Embora supostamente sem fins lucrativos, essas organizações atuam como empresas em busca de negócios rentáveis. Em certas unidades da USP, como a Faculdade de Economia, Administração e Contabilidade e a Escola Politécnica, as fundações criaram uma indústria de cursos pagos, ao arrepio do artigo 206 da Constituição, que exige a gratuidade nos estabelecimentos oficiais de ensino.
As distorções multiplicam-se na medida em que essas organizações se autonomizam completamente.

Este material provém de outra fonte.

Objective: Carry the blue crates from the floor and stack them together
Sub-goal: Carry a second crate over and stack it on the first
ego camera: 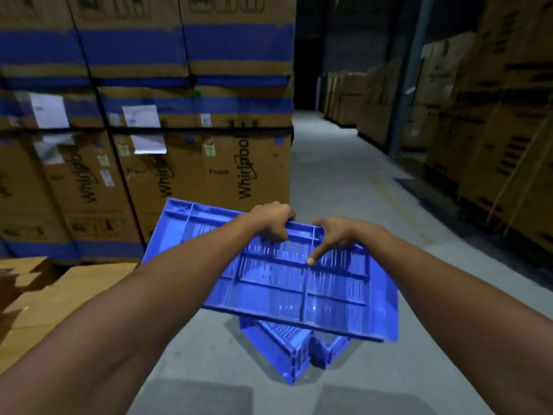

O "affair" Finatec conjuga superfaturamento de contratos, um desvio de R$ 100 milhões, mordomias, construção de um shopping center etc.
Fundações ditas de apoio e seus defensores nas reitorias têm recebido centenas de condenações e multas no TCU, bem como têm sido réus, Brasil afora, em diversas ações movidas por promotores de Justiça e Ministério Público Federal.
Em 2007, a Adusp (Associação dos Docentes da USP) enviou à CPI das ONGs um alentado dossiê sobre as atividades dessas fundações. Já é tempo de pôr um fim nos vínculos nefastos entre essas organizações privadas e as universidades públicas.
CÉSAR AUGUSTO MINTO, 58, professor doutor da Faculdade de Educação da USP, é vice-presidente da Adusp (Associação dos Docentes da USP). CIRO T. CORREIA, 51, é professor associado do Instituto de Geociências da USP.
PEDRO ESTEVAM DA ROCHA POMAR, 50, jornalista, é editor da "Revista Adusp".